TASK PROMPT => Filter the entries below, keeping only lines with the word "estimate".
──────── RECORDED INFORMATION
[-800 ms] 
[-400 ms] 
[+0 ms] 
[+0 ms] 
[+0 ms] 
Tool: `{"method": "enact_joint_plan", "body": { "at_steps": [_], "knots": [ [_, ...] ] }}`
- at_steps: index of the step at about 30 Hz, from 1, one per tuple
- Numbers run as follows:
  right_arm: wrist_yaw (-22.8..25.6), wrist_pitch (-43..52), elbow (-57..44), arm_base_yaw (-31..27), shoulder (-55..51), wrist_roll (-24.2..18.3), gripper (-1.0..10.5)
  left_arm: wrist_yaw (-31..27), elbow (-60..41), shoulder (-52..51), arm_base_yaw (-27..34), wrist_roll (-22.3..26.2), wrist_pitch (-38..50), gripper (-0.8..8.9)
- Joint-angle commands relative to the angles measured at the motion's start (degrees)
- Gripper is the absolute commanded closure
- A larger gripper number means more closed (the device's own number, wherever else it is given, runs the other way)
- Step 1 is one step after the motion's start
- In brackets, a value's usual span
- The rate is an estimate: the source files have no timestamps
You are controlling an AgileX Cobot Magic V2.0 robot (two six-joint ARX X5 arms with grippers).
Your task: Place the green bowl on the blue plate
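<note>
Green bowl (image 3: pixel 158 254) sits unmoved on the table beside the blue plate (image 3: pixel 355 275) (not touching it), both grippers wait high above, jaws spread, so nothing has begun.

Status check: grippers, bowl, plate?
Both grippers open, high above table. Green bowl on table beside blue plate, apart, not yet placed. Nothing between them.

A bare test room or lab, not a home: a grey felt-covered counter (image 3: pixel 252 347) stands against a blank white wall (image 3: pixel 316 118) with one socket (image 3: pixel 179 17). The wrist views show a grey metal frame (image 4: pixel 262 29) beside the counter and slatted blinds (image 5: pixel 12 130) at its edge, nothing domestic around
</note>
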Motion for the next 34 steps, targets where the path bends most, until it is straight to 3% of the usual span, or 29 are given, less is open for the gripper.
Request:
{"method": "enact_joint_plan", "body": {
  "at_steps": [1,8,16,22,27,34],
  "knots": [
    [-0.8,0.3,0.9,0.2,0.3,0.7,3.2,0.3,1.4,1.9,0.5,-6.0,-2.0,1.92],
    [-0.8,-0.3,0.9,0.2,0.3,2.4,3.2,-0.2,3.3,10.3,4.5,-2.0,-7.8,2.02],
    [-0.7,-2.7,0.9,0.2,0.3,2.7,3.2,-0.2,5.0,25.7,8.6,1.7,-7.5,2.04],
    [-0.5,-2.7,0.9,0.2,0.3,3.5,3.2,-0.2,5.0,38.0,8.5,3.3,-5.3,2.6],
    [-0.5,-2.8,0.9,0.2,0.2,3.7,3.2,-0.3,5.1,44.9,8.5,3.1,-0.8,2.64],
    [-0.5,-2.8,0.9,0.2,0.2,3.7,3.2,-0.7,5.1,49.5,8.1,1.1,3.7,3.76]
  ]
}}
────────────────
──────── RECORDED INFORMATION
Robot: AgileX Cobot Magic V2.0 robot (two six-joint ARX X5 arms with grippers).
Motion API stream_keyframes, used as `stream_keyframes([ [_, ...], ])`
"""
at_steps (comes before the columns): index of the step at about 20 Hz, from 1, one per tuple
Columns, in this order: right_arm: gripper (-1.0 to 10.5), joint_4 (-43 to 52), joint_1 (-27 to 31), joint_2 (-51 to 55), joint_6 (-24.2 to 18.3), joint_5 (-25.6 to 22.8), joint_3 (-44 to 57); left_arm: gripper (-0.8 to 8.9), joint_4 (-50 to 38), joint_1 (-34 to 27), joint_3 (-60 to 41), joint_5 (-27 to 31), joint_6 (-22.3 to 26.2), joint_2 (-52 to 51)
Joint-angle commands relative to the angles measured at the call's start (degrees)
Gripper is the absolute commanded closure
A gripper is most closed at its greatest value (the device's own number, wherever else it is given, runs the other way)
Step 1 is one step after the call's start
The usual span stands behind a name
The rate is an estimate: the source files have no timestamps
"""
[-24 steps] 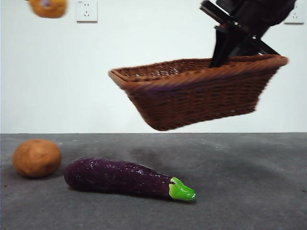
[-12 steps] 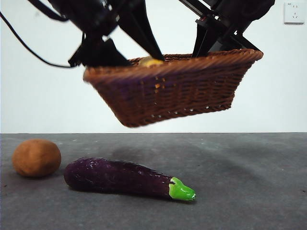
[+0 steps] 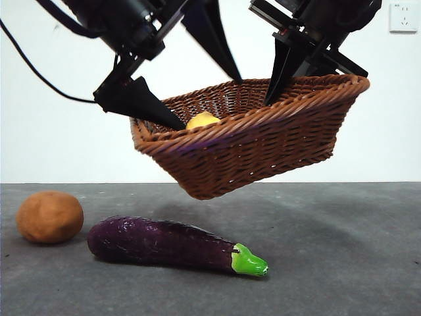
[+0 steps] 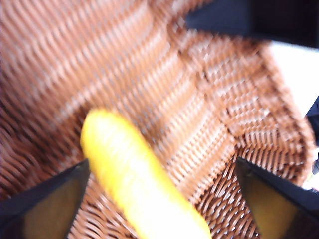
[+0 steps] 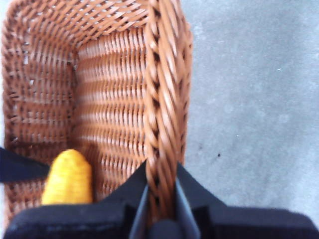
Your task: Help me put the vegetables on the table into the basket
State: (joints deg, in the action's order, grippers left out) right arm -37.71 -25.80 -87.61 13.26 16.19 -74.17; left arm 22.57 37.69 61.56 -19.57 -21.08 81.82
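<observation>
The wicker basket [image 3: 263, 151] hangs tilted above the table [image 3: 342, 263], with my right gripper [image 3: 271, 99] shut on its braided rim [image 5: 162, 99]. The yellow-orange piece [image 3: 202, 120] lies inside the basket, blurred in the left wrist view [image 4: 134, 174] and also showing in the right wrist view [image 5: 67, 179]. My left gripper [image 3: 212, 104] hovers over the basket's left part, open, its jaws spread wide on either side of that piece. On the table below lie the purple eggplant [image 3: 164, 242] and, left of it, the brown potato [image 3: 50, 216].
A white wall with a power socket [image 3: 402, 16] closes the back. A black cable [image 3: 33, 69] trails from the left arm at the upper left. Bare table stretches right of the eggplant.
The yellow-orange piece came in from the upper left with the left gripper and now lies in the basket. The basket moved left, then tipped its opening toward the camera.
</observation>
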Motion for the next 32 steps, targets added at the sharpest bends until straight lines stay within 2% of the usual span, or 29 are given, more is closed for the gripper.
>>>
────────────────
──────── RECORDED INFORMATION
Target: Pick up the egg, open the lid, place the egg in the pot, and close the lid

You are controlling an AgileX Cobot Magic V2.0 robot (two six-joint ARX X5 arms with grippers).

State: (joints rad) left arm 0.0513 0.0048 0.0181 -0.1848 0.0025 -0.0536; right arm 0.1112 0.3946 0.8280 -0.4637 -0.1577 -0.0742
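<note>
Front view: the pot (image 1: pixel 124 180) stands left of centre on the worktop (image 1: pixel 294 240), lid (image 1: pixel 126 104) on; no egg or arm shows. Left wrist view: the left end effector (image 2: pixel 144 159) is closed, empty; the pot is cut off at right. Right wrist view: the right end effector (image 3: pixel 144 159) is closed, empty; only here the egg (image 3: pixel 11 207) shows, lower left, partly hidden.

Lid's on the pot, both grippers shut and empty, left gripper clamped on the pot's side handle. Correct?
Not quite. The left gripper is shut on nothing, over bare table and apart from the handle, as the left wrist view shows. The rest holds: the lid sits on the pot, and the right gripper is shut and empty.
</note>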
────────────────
RESPONSE =>
- The rate is an estimate: the source files have no timestamps
The rate is an estimate: the source files have no timestamps

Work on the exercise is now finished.